RENO–An interagency wildfire briefing held last week by various land management and fire agencies offered a grim outlook for wildfire threats in the coming months.
“We are very concerned,” said Gov. Steve Sisolak, who was joined by officials from the Nevada Division of Forestry, Bureau of Land Management, U.S. Forest Service and Great Basin Coordination Center to discuss environmental forecasts, fire threats and wildfire prevention efforts throughout the state.
Gina Palma, a fire meteorologist with the Great Basin Coordination Center, said recent temperatures have been above normal through most of the state and precipitation has been well below normal statewide. She added that the winter’s below normal snowpack has been melting rapidly.
“We are currently in a state of exceptional drought, which is the worst drought–the most severe drought classification–over southern and eastern Nevada,” Palma said. “Again, much of Nevada is still [in] an extreme drought.”
Palma said the state hasn’t seen conditions this severe in the last two decades. Such conditions mean there will likely be fewer fast-moving fires at lower elevations–those that rely on grasses and smaller vegetation as fuel–but greater potential for fires at mid- to higher-elevations where larger vegetation and trees are drying out.
Through May and June the greatest concern is for southern and eastern Nevada, but Palma said monsoon moisture forecast for July may reduce the threat for wildfires there. Moving toward July and August, the Sierra Front just to the west and south of the Reno area will become the area of main concern, she said.
Staffing up and reducing fuels
State, federal and local fire agencies have already brought back all of their seasonal firefighters for training and preparation for the coming months. Some have already fought fires, said Nevada Division of Forestry State Forester and Firewarden Kacey KC. Some of those seasonal firefighter positions have also been expanded from five months to nine months, or in the case of the BLM from seasonal to permanent positions.
NDF said it’s also continuing to work with crews from the state’s nine conservation camps. Those crews are mostly staffed by inmates and assist agency fire crews with fuels reduction projects and fire suppression.

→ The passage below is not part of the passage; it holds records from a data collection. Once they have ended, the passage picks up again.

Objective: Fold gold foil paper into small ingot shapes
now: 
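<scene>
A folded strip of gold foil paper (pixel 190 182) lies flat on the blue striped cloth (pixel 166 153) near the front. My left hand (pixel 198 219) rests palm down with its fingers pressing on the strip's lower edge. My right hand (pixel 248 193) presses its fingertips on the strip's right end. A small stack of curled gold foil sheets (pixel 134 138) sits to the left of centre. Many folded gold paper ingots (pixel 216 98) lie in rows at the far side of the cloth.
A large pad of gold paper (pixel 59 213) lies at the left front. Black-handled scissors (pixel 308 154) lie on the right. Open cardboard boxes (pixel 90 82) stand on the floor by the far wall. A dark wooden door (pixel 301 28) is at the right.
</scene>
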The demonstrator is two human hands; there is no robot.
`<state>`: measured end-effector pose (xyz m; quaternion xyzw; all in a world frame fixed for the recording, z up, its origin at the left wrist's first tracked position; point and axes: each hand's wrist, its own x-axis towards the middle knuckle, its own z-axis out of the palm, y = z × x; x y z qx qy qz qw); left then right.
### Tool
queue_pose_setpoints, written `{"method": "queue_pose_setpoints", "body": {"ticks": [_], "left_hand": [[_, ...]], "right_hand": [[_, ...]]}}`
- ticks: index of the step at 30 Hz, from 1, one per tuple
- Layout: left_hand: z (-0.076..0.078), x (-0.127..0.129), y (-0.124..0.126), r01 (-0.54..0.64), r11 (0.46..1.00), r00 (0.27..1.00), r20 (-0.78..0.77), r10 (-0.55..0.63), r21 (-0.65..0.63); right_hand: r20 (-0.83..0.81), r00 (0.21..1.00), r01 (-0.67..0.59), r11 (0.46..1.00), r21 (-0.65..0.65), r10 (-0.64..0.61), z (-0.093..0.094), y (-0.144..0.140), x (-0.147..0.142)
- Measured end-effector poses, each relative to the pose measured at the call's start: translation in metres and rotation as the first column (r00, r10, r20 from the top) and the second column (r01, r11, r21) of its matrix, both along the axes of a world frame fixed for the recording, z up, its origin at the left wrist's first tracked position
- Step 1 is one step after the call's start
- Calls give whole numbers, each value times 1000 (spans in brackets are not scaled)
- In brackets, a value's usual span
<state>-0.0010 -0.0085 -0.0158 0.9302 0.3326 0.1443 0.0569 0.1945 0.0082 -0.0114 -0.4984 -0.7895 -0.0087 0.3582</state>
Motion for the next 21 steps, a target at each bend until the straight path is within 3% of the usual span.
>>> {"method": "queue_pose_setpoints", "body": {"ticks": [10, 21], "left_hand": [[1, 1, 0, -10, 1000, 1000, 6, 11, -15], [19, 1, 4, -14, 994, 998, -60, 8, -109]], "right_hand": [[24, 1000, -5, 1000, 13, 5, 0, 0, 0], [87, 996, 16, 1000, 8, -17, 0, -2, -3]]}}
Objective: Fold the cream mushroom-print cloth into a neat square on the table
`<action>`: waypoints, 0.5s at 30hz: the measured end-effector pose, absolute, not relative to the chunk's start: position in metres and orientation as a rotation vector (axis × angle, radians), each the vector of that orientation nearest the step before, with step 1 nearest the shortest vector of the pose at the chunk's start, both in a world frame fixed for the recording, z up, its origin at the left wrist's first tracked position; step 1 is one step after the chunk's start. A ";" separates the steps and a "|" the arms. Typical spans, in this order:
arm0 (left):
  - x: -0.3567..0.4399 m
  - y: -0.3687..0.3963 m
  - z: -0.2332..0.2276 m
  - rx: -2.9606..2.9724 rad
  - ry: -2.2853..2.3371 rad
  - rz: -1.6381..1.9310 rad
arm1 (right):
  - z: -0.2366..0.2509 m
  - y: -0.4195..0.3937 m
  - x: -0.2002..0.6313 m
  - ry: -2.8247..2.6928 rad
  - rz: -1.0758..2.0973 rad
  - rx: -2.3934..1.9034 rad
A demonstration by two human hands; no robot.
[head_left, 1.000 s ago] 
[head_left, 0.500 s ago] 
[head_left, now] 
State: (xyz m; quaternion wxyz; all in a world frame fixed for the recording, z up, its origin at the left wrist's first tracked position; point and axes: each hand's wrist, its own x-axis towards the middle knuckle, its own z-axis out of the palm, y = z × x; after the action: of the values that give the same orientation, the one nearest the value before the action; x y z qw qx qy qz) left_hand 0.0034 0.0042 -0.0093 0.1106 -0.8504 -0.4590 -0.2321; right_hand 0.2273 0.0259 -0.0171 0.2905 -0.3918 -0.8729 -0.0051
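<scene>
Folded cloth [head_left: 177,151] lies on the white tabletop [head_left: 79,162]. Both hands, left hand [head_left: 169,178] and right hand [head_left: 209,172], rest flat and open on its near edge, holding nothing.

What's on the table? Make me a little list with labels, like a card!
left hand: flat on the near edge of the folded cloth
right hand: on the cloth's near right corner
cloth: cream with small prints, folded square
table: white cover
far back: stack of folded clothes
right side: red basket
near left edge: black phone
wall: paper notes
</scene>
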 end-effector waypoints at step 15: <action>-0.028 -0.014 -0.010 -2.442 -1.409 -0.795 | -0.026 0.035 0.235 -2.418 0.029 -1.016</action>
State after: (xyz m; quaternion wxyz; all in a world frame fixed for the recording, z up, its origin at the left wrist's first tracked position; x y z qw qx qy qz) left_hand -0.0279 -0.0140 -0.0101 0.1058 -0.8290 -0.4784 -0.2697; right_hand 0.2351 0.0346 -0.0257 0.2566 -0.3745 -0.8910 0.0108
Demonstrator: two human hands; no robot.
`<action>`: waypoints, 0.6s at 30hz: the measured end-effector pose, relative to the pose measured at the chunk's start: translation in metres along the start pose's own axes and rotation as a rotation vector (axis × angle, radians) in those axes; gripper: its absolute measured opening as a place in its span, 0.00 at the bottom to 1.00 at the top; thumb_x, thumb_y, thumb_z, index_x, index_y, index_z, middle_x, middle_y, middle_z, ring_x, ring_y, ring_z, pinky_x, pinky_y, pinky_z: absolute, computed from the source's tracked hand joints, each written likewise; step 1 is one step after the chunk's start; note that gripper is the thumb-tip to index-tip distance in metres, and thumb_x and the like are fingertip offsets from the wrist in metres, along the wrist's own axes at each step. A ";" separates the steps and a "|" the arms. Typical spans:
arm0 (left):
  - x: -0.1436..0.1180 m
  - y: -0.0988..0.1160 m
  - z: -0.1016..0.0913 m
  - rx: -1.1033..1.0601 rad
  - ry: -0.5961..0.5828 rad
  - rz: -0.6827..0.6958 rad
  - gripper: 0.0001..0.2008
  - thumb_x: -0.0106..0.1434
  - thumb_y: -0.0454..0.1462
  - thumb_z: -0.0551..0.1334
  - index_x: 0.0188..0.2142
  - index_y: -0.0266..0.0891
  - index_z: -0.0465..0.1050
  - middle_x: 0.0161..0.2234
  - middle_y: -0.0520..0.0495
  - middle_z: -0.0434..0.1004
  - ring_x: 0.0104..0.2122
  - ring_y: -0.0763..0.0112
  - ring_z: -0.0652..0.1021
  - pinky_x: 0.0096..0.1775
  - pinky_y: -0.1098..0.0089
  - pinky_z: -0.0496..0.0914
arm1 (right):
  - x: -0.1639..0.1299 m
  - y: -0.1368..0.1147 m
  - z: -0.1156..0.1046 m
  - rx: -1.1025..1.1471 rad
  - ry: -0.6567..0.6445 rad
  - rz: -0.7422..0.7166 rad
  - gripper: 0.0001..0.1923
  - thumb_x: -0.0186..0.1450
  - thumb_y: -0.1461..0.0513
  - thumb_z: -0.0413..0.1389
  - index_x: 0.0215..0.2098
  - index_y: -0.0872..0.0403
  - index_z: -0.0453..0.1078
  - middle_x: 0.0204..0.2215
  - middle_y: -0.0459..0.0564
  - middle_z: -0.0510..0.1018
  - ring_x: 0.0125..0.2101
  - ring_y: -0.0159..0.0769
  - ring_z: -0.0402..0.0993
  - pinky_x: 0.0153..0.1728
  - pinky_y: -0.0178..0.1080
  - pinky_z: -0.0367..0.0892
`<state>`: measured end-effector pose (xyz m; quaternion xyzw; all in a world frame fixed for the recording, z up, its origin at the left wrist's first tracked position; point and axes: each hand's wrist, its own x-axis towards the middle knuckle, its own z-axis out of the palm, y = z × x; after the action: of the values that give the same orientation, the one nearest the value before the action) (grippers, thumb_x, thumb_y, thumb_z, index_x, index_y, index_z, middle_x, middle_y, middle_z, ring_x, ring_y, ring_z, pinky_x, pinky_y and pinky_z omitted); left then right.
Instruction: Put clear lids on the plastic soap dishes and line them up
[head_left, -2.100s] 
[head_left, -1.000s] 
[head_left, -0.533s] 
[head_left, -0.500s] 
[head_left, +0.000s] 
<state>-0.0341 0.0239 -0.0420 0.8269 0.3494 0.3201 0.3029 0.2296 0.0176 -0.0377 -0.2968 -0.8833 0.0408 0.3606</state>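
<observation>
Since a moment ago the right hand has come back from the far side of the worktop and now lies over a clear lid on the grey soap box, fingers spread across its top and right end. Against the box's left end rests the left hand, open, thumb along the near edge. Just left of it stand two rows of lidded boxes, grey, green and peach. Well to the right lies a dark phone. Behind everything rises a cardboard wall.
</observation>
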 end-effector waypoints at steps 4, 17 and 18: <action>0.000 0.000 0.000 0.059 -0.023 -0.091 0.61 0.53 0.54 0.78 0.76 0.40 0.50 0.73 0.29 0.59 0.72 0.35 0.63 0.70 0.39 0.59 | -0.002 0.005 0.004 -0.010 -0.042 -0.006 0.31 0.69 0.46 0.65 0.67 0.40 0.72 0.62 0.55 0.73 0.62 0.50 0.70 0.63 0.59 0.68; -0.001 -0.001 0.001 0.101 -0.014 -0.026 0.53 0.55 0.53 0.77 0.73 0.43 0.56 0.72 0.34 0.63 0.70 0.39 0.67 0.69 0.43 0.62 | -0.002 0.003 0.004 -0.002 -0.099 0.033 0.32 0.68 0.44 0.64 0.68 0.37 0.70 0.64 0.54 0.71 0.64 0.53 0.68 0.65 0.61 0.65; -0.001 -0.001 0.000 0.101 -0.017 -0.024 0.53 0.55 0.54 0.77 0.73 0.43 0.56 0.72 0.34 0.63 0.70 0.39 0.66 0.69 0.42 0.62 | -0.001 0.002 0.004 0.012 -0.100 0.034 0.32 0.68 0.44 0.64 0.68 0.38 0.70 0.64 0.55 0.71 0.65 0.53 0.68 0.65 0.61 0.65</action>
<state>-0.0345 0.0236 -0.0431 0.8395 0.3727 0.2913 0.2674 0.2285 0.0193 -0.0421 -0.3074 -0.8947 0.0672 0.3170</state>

In Washoe County, sheep have been brought on to aid in fuels reduction efforts. The Arrowhawk Fuels Reduction Project is spearheaded by the USFS’s Carson Ranger District and is using a herd of about 800 ewes from the Borda Land and Sheep Company in Gardnerville to graze upon cheatgrass and other non-native vegetation. Similar projects have taken place in the same area, and on the west side of Carson City, for a handful of years.
“This program is an important collaboration to help keep the Arrowcreek and surrounding communities safe from destructive wildfire,” said Carson District Ranger Matt Zumstein. “Grazing sheep is a cost-effective, low-impact, and natural way to efficiently reduce the spread of this invasive species.”
Other large-scale projects in the state have included a 450-acre tree-thinning operation north of Ely, chemical treatment to eliminate invasive vegetation, and construction of thousands of miles of fuel breaks.
Expect fire restrictions, plan ahead
Fire restrictions should be expected this year, said Paul Petersen, state fire management officer with the BLM. Current restrictions are limited to southern Nevada, but as the fire season progresses and people venture onto public lands for recreational activities, Petersen said the chance for human-caused fires increases.
According to nevadafireinfo.org, an interagency website offering prevention tips and information on current fire restrictions, 84% of wildfires nationwide are caused by people. Gwen Sanchez, the forest fire management officer with the USFS Humboldt Toiyabe National Forest, said that over the last few years that percentage has been closer to 87% nationally.
“That’s a number that we definitely need to get down,” she said. “Across Nevada, we do a little bit better, but it’s still pretty high. Last year we saw an all-time high with 67% of our fires being human-caused. In previous years that’s been closer to around the low-40% of our fires being human-caused.”
Improperly extinguished campfires, sparks from equipment and vehicles and target shooting have all caused fires in Nevada in recent years.